11 JANUARY 2003, Page 33

The third man

John Jolliffe

DOUGLAS JERROLD, 1803-1857 by Michael Slater

Duckworth, £25, pp. 340, ISBN 0715628240 In the 1840s and 50s, Douglas Jerrold, Dickens and Thackeray were the three best known literary men in England, and it was said at the time that it was 'hardly possible to discuss the merits of any of them without referring to the other two. What happened to Jerrold?

He was born into a family of strolling players, and at the age of 11 served for a few months on a ship commanded by Jane Austen's brother. When he started writing plays, his great success began with a nautical melodrama called Black-Eyed Susan, the central figure being an innocent ordinary seaman who escaped the gallows in the nick of time. From then on, Jerrold,

zealously and even brilliantly, continued to champion the cause of the poor and defenceless against arbitrary brutality and injustice. The long series of plays, articles and stories which he poured out are written with zest and wit, always making a clear moral point.

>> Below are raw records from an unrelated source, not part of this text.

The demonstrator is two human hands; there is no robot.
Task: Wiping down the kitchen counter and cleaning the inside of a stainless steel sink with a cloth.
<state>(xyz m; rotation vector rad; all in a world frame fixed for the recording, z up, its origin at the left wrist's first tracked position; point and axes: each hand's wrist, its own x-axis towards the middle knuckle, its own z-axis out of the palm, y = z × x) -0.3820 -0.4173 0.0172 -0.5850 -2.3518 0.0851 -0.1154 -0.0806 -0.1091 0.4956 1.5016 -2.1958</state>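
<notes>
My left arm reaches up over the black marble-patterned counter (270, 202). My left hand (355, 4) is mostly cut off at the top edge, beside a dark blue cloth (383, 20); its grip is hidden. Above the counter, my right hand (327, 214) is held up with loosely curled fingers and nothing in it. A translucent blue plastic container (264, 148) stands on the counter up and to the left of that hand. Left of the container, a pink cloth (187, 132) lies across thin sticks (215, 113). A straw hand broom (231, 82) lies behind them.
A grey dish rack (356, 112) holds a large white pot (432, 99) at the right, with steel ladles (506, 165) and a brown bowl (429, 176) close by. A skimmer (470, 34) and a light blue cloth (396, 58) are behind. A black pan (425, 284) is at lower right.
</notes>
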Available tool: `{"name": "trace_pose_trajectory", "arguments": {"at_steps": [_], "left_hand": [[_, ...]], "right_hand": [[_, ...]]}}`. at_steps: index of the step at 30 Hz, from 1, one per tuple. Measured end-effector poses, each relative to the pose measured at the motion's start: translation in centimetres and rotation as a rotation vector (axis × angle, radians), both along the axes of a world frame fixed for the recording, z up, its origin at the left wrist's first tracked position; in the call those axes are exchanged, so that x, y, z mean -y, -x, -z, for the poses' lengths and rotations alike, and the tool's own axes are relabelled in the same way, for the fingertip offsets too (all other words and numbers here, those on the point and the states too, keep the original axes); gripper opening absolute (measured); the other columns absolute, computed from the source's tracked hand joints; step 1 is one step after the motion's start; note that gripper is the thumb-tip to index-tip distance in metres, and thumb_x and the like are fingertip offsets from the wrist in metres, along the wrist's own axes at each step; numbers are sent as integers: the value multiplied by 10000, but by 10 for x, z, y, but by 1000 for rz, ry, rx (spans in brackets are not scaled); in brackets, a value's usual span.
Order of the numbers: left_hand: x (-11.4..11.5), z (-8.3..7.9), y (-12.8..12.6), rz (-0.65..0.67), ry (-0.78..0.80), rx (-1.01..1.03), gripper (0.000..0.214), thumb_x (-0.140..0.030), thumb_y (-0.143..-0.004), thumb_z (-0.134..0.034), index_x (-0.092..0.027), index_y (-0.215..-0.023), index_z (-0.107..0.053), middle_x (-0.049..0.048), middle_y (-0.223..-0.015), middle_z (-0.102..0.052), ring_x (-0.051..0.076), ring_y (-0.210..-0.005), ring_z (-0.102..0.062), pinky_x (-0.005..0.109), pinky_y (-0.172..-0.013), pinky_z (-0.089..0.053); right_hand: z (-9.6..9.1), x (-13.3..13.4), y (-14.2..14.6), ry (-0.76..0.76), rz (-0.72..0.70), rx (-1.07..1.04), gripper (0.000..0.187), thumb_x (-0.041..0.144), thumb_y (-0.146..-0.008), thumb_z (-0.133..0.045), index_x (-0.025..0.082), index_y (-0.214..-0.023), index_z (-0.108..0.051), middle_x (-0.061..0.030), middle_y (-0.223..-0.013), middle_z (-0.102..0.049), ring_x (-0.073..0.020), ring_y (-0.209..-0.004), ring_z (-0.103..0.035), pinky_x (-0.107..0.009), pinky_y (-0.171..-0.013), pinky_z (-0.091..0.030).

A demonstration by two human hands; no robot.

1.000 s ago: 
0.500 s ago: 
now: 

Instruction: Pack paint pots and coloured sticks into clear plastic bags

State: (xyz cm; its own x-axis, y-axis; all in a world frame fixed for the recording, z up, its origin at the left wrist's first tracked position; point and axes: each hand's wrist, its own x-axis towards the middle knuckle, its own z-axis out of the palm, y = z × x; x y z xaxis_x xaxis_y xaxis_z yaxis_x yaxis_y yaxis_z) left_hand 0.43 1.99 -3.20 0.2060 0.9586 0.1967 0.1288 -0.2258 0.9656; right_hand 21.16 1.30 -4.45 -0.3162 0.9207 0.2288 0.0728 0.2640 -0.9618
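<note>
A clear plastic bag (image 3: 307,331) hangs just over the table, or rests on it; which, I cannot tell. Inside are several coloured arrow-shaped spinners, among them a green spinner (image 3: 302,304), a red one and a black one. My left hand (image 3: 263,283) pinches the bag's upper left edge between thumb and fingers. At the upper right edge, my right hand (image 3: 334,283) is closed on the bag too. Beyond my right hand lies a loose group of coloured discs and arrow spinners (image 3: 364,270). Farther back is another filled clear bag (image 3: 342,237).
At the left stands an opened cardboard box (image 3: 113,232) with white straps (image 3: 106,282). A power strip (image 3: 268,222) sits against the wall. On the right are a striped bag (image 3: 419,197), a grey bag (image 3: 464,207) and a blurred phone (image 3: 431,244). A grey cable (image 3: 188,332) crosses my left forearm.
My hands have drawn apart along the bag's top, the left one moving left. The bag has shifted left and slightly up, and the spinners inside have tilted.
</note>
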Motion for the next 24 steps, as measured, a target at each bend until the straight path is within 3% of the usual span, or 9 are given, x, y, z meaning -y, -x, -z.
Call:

The trouble was that his characters were mostly stereotypes, and the plots too melodramatic to be appreciated in later years, however wildly popular they were when new. His play Rent Day was based on Wilkie's famous picture, and the opening scenes brought tears to the artist's eyes. But playwrights had a hard time of it. Once a play was put on it was considered to be in the public domain, and could be revived endlessly without earning another penny for the author, as was the case with BlackEyed Susan. In due course, Jerrold played a large part in the legislation that put this right. Meanwhile, to support his wife, and the children who he adored, he resorted to journalism. ignoring Carlyle's later condemnation of it as 'below street-sweeping as a trade'. By 1836 he was a close friend of Dickens and an amicable sparring partner of Thackeray, though the latter's comfortable background was sometimes at odds with Jerrold's chosen mission as a 'scourge of well-fed moralising magistrates, prosperous pontificating bishops, and the grossly self-indulgent rich'. He ended one piece with the cry, 'The poor must be relieved. and who but the rich can relieve them?'. and this was the leitmotiv of much of his social writing.

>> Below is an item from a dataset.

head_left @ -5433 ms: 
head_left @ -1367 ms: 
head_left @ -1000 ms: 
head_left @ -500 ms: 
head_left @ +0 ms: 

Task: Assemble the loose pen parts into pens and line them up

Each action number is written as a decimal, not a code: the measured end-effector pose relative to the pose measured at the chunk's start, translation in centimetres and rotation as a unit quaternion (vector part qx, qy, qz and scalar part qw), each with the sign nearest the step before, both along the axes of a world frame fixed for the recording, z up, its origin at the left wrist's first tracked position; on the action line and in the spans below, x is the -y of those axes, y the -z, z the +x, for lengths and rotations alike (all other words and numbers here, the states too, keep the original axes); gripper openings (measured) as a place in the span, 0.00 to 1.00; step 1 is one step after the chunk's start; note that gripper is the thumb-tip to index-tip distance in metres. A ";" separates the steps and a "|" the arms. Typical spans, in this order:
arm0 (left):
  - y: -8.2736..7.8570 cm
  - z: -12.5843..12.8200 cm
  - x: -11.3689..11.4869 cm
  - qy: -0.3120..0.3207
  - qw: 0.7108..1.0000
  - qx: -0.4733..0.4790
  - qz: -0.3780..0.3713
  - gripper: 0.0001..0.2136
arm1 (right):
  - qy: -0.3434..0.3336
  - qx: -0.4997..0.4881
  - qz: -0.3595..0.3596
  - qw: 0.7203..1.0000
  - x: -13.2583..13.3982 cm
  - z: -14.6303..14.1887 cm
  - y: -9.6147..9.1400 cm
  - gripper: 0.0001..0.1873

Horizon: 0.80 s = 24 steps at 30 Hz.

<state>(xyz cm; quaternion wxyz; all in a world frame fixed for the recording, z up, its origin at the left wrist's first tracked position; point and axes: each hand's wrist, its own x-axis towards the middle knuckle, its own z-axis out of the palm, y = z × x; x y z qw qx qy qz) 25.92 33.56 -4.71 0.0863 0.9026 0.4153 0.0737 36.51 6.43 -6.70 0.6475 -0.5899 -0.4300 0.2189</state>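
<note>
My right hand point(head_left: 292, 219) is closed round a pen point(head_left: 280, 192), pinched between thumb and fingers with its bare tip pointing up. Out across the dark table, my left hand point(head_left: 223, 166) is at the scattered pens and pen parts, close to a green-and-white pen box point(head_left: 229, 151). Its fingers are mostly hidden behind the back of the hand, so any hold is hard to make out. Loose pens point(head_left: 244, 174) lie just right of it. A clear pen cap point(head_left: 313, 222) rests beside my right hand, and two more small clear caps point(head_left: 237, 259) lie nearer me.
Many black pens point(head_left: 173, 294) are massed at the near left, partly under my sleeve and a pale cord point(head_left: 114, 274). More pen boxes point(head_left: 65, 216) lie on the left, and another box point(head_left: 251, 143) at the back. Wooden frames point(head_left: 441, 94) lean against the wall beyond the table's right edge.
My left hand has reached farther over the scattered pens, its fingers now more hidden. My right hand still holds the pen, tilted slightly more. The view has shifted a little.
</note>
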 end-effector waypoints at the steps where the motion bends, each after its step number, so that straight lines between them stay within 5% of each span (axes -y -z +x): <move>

But it was with the foundation of Punch in 1841 that Jerrold acquired a real popular platform with a wide middle-class readership, and directed his caustic wit more widely against 'the follies and misdeeds of the nation's rulers'. A good example is his satirical treatment of the crisis which arose when Peel insisted on the young Queen Victoria replacing her Whig ladies of the bedchamber with Tory ones:

Who can tell what correspondence may be carried in a warming-pan? ... what subtle, sinister advice may, by a crafty disposition of pins, be given on a royal pincushion? What minister shall answer for the sound repose of Royalty if he be not permitted to make Royalty's bed? How shall he answer for the comely appearance of Royalty if he do not by his own carefully delegated hands lace Royalty's stays?

At his funeral in 1857, Dickens and Thackeray were among the pall-bearers. (When, incidentally, did VIPs cease to carry coffins? If Edward Heath had died 25 years ago, it would have been good to see Messrs Hurd and Heseltine, say, manfully shouldering the great burden.) One of Jerrold's daughters married Henry Mayhew, and though he was a most unsatisfactory husband, his masterpiece, London Labour and the London Poor, ironically far outlived anything Jerrold wrote.

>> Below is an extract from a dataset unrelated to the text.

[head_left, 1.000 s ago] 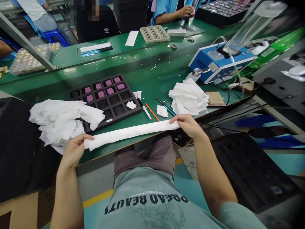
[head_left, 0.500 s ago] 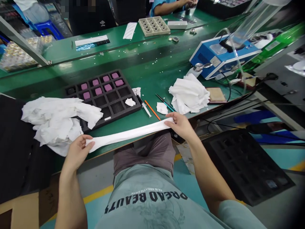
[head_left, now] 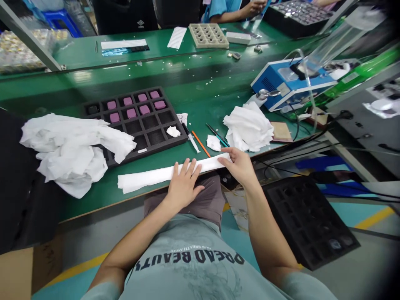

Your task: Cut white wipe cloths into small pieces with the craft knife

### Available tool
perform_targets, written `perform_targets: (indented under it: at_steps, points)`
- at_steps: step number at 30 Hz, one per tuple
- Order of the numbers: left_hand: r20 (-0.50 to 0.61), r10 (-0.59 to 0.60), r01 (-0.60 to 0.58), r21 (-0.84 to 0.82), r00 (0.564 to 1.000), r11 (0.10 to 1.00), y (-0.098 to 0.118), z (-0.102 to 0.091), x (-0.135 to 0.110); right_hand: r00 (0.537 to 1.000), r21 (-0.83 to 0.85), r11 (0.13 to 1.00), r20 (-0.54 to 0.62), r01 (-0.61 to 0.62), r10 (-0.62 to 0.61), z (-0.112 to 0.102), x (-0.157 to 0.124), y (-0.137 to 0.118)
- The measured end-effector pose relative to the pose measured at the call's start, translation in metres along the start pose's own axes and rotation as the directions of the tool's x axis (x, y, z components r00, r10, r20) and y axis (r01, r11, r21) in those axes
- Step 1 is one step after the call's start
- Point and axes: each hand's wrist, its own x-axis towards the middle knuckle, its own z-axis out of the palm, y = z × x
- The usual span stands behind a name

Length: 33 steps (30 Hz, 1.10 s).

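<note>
A long folded strip of white tissue (head_left: 146, 178) lies along the front edge of the green bench. My left hand (head_left: 184, 185) rests flat on its middle, fingers spread. My right hand (head_left: 239, 164) pinches the strip's right end between thumb and fingers. Just beyond the strip lie an orange stick (head_left: 200, 143), a syringe (head_left: 191, 138), dark tweezers (head_left: 218, 134) and a small white scrap (head_left: 213, 143). Behind my left hand sits a black foam tray (head_left: 134, 137) with several purple blocks (head_left: 144, 110) in its compartments.
Crumpled white tissue (head_left: 71, 146) is heaped on the left, partly over the tray. Another tissue pile (head_left: 248, 127) lies right, near a blue machine (head_left: 290, 85) with tubes and cables. A second black tray (head_left: 312, 225) is low at right. Across the bench, a co-worker's arm (head_left: 233, 16) shows.
My left hand has let go of the strip's left end and moved right, now lying flat on its middle. The strip has settled onto the bench. My right hand keeps its pinch.
</note>
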Motion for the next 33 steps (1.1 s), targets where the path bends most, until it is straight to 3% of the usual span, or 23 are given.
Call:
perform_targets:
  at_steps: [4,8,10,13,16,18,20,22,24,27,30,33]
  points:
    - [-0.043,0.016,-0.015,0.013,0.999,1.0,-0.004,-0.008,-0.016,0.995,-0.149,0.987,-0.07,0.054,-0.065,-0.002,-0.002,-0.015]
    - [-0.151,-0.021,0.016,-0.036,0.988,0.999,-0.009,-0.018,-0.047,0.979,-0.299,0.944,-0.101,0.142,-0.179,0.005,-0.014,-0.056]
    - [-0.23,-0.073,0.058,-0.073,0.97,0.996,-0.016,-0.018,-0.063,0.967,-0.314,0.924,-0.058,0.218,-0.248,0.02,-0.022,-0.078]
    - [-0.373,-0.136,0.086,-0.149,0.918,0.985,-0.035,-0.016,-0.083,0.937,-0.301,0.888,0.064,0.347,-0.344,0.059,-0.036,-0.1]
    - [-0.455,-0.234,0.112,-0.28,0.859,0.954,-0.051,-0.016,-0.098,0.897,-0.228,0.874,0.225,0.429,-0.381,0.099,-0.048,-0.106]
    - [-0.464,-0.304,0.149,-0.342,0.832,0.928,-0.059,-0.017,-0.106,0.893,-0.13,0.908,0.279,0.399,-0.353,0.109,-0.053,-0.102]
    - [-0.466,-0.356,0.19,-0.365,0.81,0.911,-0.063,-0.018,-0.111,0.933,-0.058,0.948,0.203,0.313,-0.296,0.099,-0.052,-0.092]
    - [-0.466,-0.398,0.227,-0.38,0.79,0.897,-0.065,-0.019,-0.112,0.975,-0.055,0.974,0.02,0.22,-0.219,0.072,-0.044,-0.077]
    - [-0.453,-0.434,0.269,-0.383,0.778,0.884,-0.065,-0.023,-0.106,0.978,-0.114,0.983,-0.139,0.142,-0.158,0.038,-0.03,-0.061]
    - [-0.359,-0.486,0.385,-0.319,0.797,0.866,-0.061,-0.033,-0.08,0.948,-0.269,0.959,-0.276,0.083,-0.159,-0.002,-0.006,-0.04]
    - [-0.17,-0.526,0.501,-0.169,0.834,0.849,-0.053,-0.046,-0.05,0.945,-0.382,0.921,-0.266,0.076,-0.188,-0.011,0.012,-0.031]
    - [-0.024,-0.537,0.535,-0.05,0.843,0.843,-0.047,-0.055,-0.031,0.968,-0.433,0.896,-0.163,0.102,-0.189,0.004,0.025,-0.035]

Professor Slater is the Grand Panjandrum of Dickens studies, and has also been working on Jerrold for many years. His first 80 pages are a hard uphill slog through the tangled thickets of long-forgotten theatres and plays. Later on. with Jerrold playing an important role in the slow improvement of the condition of the poor, things look up. His book will certainly appeal to serious social historians. But those who are looking for a lively account of a Victorian forerunner of Malcolm Muggeridge and Bernard Levin, which is what Jerrold in many ways was, will be disappointed.